You are viewing a plain text version of this content. The canonical link for it is here.
Posted to dev@commons.apache.org by Steve Cohen <sc...@javactivity.org> on 2005/04/07 03:09:42 UTC
Is there an Apache or java standard for expressing non-English String
literals
Neeme Praks wrote:
> Also, I noticed that your java sources are in some strange encoding. If
> I open those tests that use french letters in my Eclipse and save them
> then they become corrupt and will fail.
> My configuration assumes that all source files are in UTF8 and I think
> that should be the most reasonable assumption, no?
The files in question here are
org.apache.commons.net.ftp.parser.FTPTimestampParserImplTest.java
and
org.apache.commons.net.ftp.FTPClientConfig.java
in the jakarta-commons-net project.
Mr. Praks is correctly pointing out that my test code (and other source
code) depends sometimes on typing string literals in languages other
than English. What is the CORRECT way to handle this in source code,
and what can I do to make editors such as Eclipse handle it correctly?
---------------------------------------------------------------------
To unsubscribe, e-mail: commons-dev-unsubscribe@jakarta.apache.org
For additional commands, e-mail: commons-dev-help@jakarta.apache.org
Re: Is there an Apache or java standard for expressing non-English
String literals
Posted by Mario Ivankovits <ma...@ops.co.at>.
Steve Cohen wrote:
> Mr. Praks is correctly pointing out that my test code (and other
> source code) depends sometimes on typing string literals in languages
> other than English. What is the CORRECT way to handle this in source
> code, and what can I do to make editors such as Eclipse handle it
> correctly?
Why not move to UTF-8?
Else you might have to use "Unicode Escapes". Take a look at:
http://java.sun.com/docs/books/jls/second_edition/html/lexical.doc.html
---
Mario
---------------------------------------------------------------------
To unsubscribe, e-mail: commons-dev-unsubscribe@jakarta.apache.org
For additional commands, e-mail: commons-dev-help@jakarta.apache.org
Re: Is there an Apache or java standard for expressing non-English
String literals
Posted by Mario Ivankovits <ma...@ops.co.at>.
Steve Cohen wrote:
> Would others agree with this? Is the best editor setting for editing
> code where i18n could be an issue to set the editor to UTF-8 or is it
> better to leave it at its default local setting? What are the pros
> and cons here? Had I set the editor for UTF-8 would I not have had
> these issues? Or is it best to consciously code with explicit unicode
> escapes to avoid these issues on ANYONE's editor?

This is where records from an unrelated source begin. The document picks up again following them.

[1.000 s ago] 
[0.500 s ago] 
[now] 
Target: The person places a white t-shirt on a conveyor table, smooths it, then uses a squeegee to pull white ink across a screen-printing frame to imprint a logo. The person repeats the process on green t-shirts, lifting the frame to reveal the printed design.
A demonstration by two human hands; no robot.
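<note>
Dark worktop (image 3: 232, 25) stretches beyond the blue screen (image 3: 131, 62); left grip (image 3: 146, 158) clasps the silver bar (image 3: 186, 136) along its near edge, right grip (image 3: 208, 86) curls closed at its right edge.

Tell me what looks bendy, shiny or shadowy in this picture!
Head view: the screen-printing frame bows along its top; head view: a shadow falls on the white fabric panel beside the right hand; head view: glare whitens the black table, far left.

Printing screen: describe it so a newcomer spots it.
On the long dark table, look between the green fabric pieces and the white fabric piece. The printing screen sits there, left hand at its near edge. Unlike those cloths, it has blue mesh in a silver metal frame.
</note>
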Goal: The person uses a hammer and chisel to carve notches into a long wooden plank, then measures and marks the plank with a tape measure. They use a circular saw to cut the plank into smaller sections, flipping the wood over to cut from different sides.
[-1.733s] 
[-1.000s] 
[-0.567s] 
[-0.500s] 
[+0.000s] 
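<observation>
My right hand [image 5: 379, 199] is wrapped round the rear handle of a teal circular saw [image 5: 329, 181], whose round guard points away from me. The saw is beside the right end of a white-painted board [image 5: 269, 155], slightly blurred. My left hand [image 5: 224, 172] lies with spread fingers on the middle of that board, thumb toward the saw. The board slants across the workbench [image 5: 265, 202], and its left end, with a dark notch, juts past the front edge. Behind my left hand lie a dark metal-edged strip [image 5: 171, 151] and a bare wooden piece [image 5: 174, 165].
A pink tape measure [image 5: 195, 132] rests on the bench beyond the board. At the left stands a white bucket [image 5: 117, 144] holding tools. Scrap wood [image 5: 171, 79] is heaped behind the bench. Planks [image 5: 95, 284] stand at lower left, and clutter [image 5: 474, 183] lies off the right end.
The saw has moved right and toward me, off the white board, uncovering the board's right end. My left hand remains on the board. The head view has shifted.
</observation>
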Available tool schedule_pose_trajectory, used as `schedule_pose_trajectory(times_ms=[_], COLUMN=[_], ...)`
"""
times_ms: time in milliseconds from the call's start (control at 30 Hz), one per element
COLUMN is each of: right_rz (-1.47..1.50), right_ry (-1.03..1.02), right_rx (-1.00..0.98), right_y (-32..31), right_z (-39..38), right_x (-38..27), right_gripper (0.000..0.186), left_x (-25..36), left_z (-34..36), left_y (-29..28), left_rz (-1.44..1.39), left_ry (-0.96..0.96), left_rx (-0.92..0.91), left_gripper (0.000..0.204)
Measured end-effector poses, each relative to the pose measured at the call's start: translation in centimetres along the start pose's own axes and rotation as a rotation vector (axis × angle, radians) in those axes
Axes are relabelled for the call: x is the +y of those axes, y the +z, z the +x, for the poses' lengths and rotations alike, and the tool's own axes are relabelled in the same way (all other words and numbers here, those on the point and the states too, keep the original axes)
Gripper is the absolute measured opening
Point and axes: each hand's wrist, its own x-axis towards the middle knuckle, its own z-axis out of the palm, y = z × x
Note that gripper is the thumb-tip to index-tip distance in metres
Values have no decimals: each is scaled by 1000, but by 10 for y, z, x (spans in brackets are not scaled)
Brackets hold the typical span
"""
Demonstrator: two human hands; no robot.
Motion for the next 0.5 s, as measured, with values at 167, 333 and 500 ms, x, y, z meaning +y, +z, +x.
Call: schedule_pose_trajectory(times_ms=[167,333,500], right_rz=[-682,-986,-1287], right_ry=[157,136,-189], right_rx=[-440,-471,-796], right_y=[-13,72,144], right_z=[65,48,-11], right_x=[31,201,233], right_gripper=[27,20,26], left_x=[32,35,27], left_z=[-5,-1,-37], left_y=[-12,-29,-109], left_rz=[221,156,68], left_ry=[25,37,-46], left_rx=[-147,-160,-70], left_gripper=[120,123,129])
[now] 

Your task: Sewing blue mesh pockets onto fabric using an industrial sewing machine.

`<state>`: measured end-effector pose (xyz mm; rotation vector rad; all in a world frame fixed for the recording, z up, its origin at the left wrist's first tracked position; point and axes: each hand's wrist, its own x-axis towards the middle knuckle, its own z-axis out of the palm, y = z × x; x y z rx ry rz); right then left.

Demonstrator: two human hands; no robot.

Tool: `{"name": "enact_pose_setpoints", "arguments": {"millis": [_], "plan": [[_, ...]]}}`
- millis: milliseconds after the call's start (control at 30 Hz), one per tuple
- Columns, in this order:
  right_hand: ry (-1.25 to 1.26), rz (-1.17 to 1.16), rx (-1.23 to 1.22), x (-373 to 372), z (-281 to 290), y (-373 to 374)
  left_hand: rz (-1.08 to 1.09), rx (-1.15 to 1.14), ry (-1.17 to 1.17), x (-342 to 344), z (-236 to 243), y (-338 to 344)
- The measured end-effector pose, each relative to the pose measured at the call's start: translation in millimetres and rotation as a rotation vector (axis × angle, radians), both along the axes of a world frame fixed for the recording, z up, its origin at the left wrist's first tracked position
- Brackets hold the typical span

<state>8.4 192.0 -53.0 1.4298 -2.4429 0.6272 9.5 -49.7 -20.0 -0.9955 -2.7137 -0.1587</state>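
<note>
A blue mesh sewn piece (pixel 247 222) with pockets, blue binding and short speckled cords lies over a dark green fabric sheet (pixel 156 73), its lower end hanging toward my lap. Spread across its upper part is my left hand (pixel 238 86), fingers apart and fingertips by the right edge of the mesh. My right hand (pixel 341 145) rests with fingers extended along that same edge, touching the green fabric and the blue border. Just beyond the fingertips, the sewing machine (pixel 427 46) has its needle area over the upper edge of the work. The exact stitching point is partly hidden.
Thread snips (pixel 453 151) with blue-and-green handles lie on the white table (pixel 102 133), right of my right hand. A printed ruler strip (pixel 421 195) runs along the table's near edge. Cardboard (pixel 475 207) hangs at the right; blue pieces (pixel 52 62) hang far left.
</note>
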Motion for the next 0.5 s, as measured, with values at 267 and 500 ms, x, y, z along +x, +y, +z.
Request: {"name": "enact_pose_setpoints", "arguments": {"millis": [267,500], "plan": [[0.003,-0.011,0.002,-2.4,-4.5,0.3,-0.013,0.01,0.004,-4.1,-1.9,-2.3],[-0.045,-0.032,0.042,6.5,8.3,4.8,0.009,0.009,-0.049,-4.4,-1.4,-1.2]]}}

Or both?
I think the best is to encode source in UTF-8.
I am not sure about unicode escapes, maybe it might be best to be sure
no wrong configured ide could destroy sensible data.
For javadoc I dont want to use this unicode-escapes, if you browse
through the source it is bad to read.
What needs to be addressed to is the target encoding. If I recall
correctly you could set the source-encoding and the target(?)-encoding
of a source file. e.g. If you compile your source for target UTF-8 then
you might have i18n issues again.
But I think we could ignore this problem and use UTF-8 for target
encoding. There might only be a problem if we output utf-8 encoded
string literals hardcoded into the source what is not very common.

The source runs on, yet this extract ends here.